For cast appeal alone, The Place Beyond the Pines will draw big and rightly so. Ryan Gosling and Bradley Cooper highlight the cast and for their efforts all is well with The Place Beyond the Pines. It is, however, director Derek Gianfranco and co-writers Ben Coccio and Darius Marder’s script that falters. It feels like two (if not more) films tied together by a thin string with which filmmakers then try to awkwardly tie together in a connecting bow, resulting in a lumbering, disjointed story, and its theme of sin and forgiveness often gets lost as a result. In spite of its flaws, if for no other reason than the cast, I appreciated the opportunity to see the film even if I waver in my opinion of it.
In fairness, the string I speak of above is thicker than I imply. Four unique protagonists’ lives are explored and yes, there is a connection. On one side, two are wealthy; one begins as a rookie cop (Cooper) who later vies for a place in congress, and is his son (an infant when the film opens) and the other a carnival sideshow motorcyclist (Gosling) and bank robber and his son (also a baby when the film opens).
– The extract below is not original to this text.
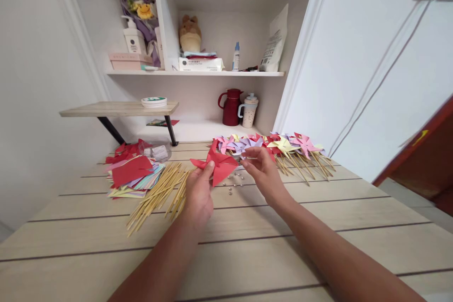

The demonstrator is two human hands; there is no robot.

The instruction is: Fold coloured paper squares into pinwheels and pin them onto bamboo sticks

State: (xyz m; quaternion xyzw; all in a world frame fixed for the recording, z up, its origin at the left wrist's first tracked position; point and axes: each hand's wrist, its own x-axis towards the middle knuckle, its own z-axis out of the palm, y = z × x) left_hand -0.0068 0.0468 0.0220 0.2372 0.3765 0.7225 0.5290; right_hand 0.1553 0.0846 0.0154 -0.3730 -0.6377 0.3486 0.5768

After Luke (the carnival entertainer) discovers he has a son, he takes to robbing banks, bringing him in direct contact with Avery (Cooper), a young policeman, setting into play a series of events that finally bring their two sons together a decade and a half later, forcing a father to face his sins and look for forgiveness.
Like in Gianfranco’s Blue Valentine, The Place Beyond the Pines doesn’t explore the lighter side of life and overtly decent people, but rather, focuses on the more unsavory or abysmal aspects of life and of human behavior. Because of finely fashioned characters, so many aspects engage moment to moment and scene to scene, perhaps a bit like a train wreck, I couldn’t turn away. They mesmerized me, in part because of the stars and I stayed wholly engaged, but the writers’ apparently monumental ideas flounder awkwardly and never actually solidify satisfactorily.
I realize I’ve sent mixed messages with this review. I had mixed feelings as the final credits rolled. On one hand, I actually loved the film, but I know the story could have been far more tightly woven and that alone is enough to warrant a lower grade. Gosling’s character, Luke, is afforded a huge portion of the film, and then poof, we are thrust into Avery’s life and follow his aspirations, and later we’re tossed forward 15 years and we meet Luke and Avery’s sons, now teenagers. Dane Dehaan plays Luke’s grown son and what a talent he is. Brooding, morose and substantially broken, Jason warrants our empathy all because of Dehaan’s portrayal. Emory Cohen, as AJ, a rebellious, angry rich boy, on the other hand, plays an almost cartoonish character and his depiction distracted more than anything else. He and he alone fails to impress. Cooper and Gosling (even with bleached-blond hair and covered in tattoos) are perfection.
I find it horribly difficult to write this review, for the R-rated The Place Beyond the Pines, because there is good in the film, but the story is simply too much and is too lacking in continuity and connection to be much more than a vehicle to see talented actors act. Gianfranco and his co-writers’ created intriguing characters and cast exceptional actors (in almost all cases), but ultimately, the film leaves us feeling dirty and demoralized. I am placing a B- in my book.